Suasana kampus sudah sepi saat Carmen berjalan menyusuri lorong di waktu petang. Jam menunjukkan pukul 8 malam saat Carmen baru saja keluar dari ruang 3 setelah menghadap ke salah satu dosen untuk keperluan kompetisi fotografi yang akan diikuti Carmen pekan depan. Dosennya itu memang sudah tahu bakat Carmen, sehingga mengajak nya untuk bergabung di UKM Fotografi. Tak banyak yang bisa katakan saat itu mengingat dia adalah anak baru di kampus ini.


"Baru pulang?" Tanya seseorang mengagetkan Carmen yang sebelumnya fokus berjalan.


"Kak Brian belum pulang?" Tanya Carmen. Brian memberi sebotol minuman yogurt.


"Mau sambil minum?" Kata Brian. Carmen mengambil minuman itu. Mereka kemudian duduk di kursi taman. Meski malam, taman masih ada orang. Kami duduk dalam keheningan sebelum akhirnya Brian memulai pembicaraan.


"Kamu jam segini baru pulang?" Tanya Brian.


"Iya, kak tadi ada ketemu sama pak Farid masalah kompetisi foto pekan depan," Jawab Carmen sambil meneguk minuman. Brian memandangi cukup lama, sampai akhirnya Carmen tak sengaja beradu pandang.

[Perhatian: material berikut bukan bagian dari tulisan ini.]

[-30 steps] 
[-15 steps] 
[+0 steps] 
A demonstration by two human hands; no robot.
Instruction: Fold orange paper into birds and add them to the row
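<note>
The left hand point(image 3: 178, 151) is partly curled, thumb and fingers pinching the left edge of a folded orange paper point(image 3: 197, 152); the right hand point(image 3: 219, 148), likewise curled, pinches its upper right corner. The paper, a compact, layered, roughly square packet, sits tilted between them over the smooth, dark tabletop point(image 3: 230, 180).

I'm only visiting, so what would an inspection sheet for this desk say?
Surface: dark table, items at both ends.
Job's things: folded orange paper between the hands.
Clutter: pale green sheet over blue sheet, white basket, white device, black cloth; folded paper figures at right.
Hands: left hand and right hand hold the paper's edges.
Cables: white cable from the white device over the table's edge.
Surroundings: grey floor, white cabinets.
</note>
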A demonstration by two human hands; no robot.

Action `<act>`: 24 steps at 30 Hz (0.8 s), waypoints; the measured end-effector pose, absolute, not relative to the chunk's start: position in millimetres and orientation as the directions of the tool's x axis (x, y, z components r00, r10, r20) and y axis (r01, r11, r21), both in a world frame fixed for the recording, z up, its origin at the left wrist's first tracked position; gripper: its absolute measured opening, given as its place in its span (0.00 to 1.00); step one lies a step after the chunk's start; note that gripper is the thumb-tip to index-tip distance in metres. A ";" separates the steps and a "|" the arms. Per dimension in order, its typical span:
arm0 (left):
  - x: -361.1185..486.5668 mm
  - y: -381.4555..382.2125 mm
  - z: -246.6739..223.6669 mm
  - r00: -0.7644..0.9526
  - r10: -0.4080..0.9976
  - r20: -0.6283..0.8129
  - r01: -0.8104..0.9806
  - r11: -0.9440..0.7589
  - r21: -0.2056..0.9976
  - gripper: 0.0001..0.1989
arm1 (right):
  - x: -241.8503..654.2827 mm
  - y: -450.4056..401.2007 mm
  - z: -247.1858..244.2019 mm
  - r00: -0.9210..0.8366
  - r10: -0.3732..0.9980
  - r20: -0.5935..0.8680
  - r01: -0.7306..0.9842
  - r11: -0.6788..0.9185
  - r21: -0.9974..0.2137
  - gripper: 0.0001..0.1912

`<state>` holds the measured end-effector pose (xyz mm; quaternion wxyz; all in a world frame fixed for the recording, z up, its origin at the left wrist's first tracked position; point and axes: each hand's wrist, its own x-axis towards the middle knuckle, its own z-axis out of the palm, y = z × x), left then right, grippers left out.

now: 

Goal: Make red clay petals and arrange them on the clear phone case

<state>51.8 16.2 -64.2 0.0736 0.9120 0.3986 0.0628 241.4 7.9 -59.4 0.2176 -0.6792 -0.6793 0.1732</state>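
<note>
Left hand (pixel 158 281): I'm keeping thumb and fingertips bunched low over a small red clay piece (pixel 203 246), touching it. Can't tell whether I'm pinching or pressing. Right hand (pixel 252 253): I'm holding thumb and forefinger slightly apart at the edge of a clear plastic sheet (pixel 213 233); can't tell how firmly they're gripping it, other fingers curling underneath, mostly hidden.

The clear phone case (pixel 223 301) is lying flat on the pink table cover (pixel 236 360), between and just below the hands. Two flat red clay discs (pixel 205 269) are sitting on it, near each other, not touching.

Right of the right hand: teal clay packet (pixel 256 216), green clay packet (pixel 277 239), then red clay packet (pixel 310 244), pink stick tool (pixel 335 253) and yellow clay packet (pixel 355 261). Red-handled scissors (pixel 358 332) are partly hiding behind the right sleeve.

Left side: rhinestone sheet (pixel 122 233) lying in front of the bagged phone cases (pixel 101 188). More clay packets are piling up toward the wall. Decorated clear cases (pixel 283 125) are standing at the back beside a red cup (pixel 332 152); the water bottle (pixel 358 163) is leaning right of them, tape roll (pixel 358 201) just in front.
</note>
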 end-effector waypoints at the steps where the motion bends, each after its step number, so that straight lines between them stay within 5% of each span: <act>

"Kenapa kak? ada yang salah?"Tanya Carmen.


"Enggak papa, kamu kalo capek jangan terlalu dipaksain, badan kamu ringkih gitu," Katanya. Carmen makin menatapnya tajam.


"Maksudnya apa?" Batin Carmen.


"Gini-gini aku juga atlit kak dulu tapi," Jawab Carmen asal. Inilah yang ingin Brian tegaskan. Akhirnya pembicaraan itu dimulai.


"Jadi kamu pernah jadi atlit apa Car?" Tanya Brian. Carmen kembali meneguk minuman sebelum menjawab.


"Dulu banget tapi pernah main basket, sempat juga memperkuat tim di ajang antar sekolah. Tapi..... udah dulu banget kak, setelah itu udah gak pernah lagi," Jawab Carmen.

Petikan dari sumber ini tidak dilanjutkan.